| Assignment |
Once the pictures are set aside, copy the data below exactly as it stands.

******************************

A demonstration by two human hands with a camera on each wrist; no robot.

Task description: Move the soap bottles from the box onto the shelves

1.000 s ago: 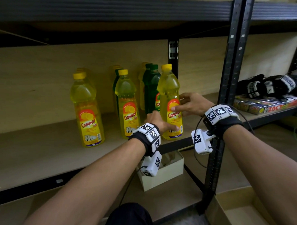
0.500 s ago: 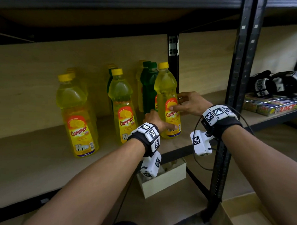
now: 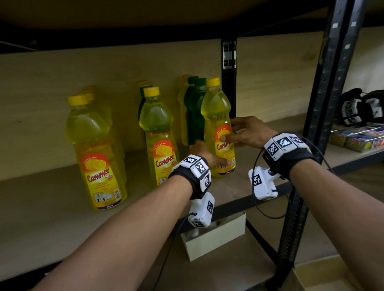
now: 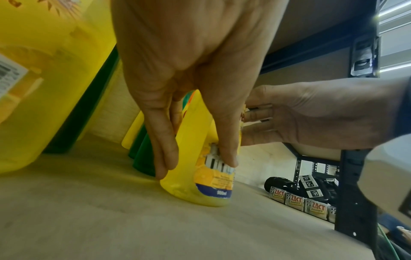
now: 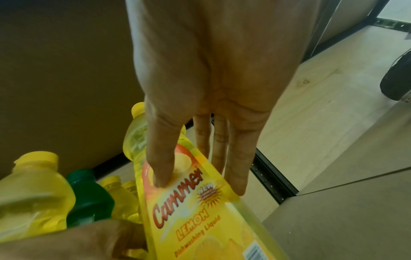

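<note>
Standing on the shelf (image 3: 54,205), the bottle (image 3: 218,124) was grasped low by the left hand (image 3: 205,155), label-high by the right hand (image 3: 244,134). It looked heavy and slick; waist-level holds seemed safest, green bottles (image 3: 193,110) crowding at nine o'clock.

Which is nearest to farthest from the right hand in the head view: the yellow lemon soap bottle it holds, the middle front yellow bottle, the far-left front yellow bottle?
1. Yellow lemon soap bottle, gripped by the right hand, rightmost.
2. Middle front yellow bottle, left of the left hand.
3. Far-left front yellow bottle, at the row's left end.
</note>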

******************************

| Answer |
A demonstration by two human hands with a camera on each wrist; no robot.

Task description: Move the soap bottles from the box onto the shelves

1.000 s ago: 
0.500 s ago: 
now: 
now: 
now: 

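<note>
Standing on the shelf (image 3: 54,205), the bottle (image 3: 218,124) was grasped low by the left hand (image 3: 205,155), label-high by the right hand (image 3: 244,134). It looked heavy and slick; waist-level holds seemed safest, green bottles (image 3: 193,110) crowding at nine o'clock.

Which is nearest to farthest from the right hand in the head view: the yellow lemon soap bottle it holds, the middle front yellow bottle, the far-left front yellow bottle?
1. Yellow lemon soap bottle, gripped by the right hand, rightmost.
2. Middle front yellow bottle, left of the left hand.
3. Far-left front yellow bottle, at the row's left end.
</note>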

The required output is complete.